## EXERCISE GOAL
Restrict the output to the lines below starting at the one that contains "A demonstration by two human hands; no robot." and ending at the one that contains "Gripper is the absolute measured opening", and restate them word for word, both ends included.

═══ DATA EXTRACT ═══

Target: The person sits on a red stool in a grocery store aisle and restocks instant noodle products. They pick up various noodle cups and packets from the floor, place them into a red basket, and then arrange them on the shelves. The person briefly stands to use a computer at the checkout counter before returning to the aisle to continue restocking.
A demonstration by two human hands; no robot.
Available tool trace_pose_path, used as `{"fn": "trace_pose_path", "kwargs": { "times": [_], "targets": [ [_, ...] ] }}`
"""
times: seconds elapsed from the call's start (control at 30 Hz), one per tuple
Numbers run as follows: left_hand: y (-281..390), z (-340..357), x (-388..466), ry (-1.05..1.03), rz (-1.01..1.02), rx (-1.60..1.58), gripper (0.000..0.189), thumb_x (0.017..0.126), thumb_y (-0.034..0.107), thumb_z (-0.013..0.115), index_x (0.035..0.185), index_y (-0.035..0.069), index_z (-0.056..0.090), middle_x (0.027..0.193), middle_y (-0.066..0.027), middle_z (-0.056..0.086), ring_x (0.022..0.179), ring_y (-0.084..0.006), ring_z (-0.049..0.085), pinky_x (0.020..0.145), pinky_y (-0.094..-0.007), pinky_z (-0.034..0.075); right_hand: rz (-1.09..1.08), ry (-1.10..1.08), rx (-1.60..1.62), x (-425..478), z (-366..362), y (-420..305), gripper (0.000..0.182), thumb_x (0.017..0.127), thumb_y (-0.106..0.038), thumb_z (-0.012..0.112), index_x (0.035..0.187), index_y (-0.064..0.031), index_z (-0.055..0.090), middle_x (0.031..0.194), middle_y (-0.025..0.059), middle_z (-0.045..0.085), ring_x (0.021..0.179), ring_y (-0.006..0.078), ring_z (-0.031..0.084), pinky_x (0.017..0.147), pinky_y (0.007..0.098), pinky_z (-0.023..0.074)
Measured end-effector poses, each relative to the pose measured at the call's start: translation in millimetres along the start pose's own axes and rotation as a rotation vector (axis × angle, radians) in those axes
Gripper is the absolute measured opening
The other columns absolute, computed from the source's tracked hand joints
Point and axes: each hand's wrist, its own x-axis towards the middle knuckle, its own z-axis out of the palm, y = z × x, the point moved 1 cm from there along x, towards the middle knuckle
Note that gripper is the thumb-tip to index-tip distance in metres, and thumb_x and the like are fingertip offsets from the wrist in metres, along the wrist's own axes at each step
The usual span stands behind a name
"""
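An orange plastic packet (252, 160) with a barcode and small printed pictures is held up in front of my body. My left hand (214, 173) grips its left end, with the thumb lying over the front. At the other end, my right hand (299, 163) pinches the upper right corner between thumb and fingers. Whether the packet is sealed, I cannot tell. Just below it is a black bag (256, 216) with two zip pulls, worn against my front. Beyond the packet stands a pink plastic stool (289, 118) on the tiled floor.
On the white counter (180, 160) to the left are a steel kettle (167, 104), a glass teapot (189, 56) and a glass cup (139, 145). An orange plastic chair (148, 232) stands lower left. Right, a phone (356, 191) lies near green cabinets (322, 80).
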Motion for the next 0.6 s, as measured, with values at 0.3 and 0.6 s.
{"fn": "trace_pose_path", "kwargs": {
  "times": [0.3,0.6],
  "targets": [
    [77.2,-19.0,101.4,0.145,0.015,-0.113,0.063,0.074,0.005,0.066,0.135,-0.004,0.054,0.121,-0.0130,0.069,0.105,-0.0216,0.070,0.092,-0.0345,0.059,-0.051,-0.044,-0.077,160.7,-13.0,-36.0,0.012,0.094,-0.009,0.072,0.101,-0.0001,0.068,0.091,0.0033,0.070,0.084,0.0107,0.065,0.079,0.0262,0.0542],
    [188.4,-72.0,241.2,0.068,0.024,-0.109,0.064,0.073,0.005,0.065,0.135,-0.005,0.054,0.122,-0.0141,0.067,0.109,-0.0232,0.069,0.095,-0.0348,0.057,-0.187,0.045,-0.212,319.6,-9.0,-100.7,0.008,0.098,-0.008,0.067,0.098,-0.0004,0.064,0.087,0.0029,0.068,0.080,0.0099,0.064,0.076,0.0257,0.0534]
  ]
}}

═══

## ANSWER
A demonstration by two human hands; no robot.
Available tool trace_pose_path, used as `{"fn": "trace_pose_path", "kwargs": { "times": [_], "targets": [ [_, ...] ] }}`
"""
times: seconds elapsed from the call's start (control at 30 Hz), one per tuple
Numbers run as follows: left_hand: y (-281..390), z (-340..357), x (-388..466), ry (-1.05..1.03), rz (-1.01..1.02), rx (-1.60..1.58), gripper (0.000..0.189), thumb_x (0.017..0.126), thumb_y (-0.034..0.107), thumb_z (-0.013..0.115), index_x (0.035..0.185), index_y (-0.035..0.069), index_z (-0.056..0.090), middle_x (0.027..0.193), middle_y (-0.066..0.027), middle_z (-0.056..0.086), ring_x (0.022..0.179), ring_y (-0.084..0.006), ring_z (-0.049..0.085), pinky_x (0.020..0.145), pinky_y (-0.094..-0.007), pinky_z (-0.034..0.075); right_hand: rz (-1.09..1.08), ry (-1.10..1.08), rx (-1.60..1.62), x (-425..478), z (-366..362), y (-420..305), gripper (0.000..0.182), thumb_x (0.017..0.127), thumb_y (-0.106..0.038), thumb_z (-0.012..0.112), index_x (0.035..0.187), index_y (-0.064..0.031), index_z (-0.055..0.090), middle_x (0.031..0.194), middle_y (-0.025..0.059), middle_z (-0.045..0.085), ring_x (0.021..0.179), ring_y (-0.006..0.078), ring_z (-0.031..0.084), pinky_x (0.017..0.147), pinky_y (0.007..0.098), pinky_z (-0.023..0.074)
Measured end-effector poses, each relative to the pose measured at the call's start: translation in millimetres along the start pose's own axes and rotation as a rotation vector (axis × angle, radians) in those axes
Gripper is the absolute measured opening

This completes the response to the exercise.